* **Try it**: In the material below, write out each line word for word and omit the pictures.

____ Dataset section

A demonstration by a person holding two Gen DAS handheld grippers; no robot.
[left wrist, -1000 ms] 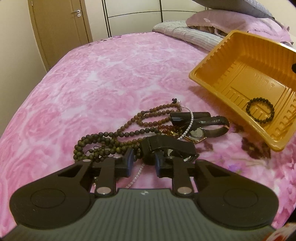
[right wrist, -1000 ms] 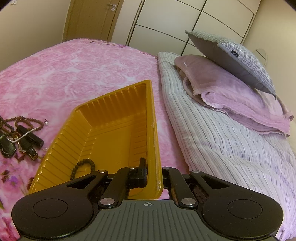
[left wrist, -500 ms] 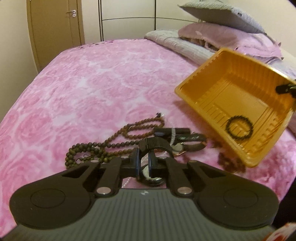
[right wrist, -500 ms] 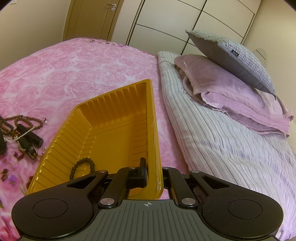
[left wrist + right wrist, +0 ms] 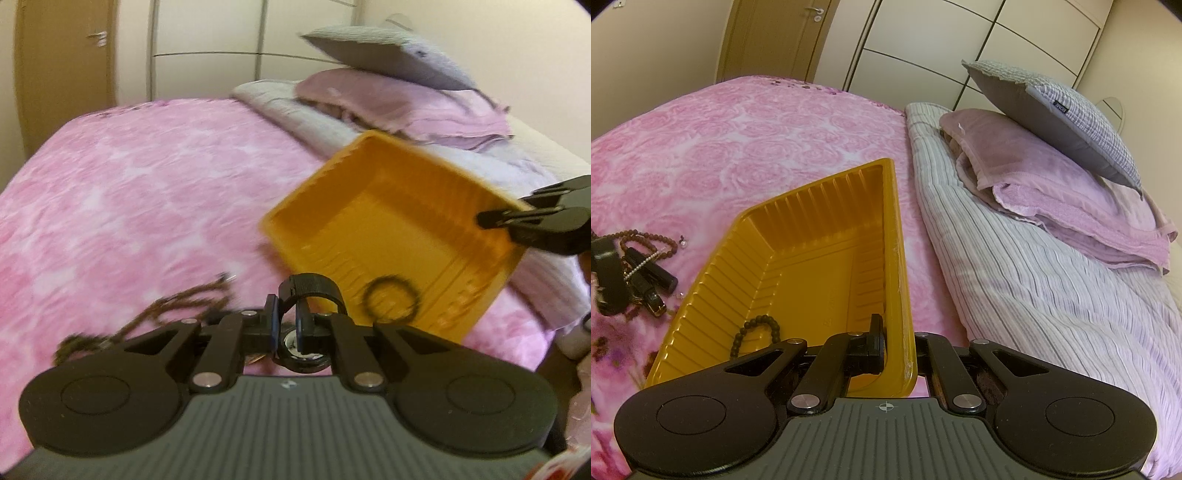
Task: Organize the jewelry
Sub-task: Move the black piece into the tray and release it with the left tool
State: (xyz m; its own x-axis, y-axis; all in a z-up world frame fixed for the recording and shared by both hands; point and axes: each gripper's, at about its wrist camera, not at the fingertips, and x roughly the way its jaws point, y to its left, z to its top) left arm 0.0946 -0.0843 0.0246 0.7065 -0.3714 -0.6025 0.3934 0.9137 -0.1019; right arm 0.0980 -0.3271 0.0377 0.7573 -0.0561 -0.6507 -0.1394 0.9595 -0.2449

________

* **Answer box**:
A demonstration by a person holding two Gen DAS handheld grippers; no robot.
[left wrist, -1000 ms] 
[right wrist, -1000 ms] 
[left wrist, -500 ms] 
[right wrist, -500 ms] 
[left wrist + right wrist, +0 ms] 
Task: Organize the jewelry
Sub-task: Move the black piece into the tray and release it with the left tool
State: (xyz m; its own x-axis, y-axis; all in a z-up world frame fixed for the recording and shared by both hands; point and axes: each gripper's, at about its wrist camera, not at the fingertips, and x roughly the way its jaws point, y to its left, z to its top) left arm 0.0946 -0.0843 0.0246 0.7065 -0.3714 -0.6025 0.3934 0.9137 -0.1019; right arm 0.0980 -0.3271 0.0377 0.7573 -0.0561 -0.6507 -0.1394 0.9595 -0.2449

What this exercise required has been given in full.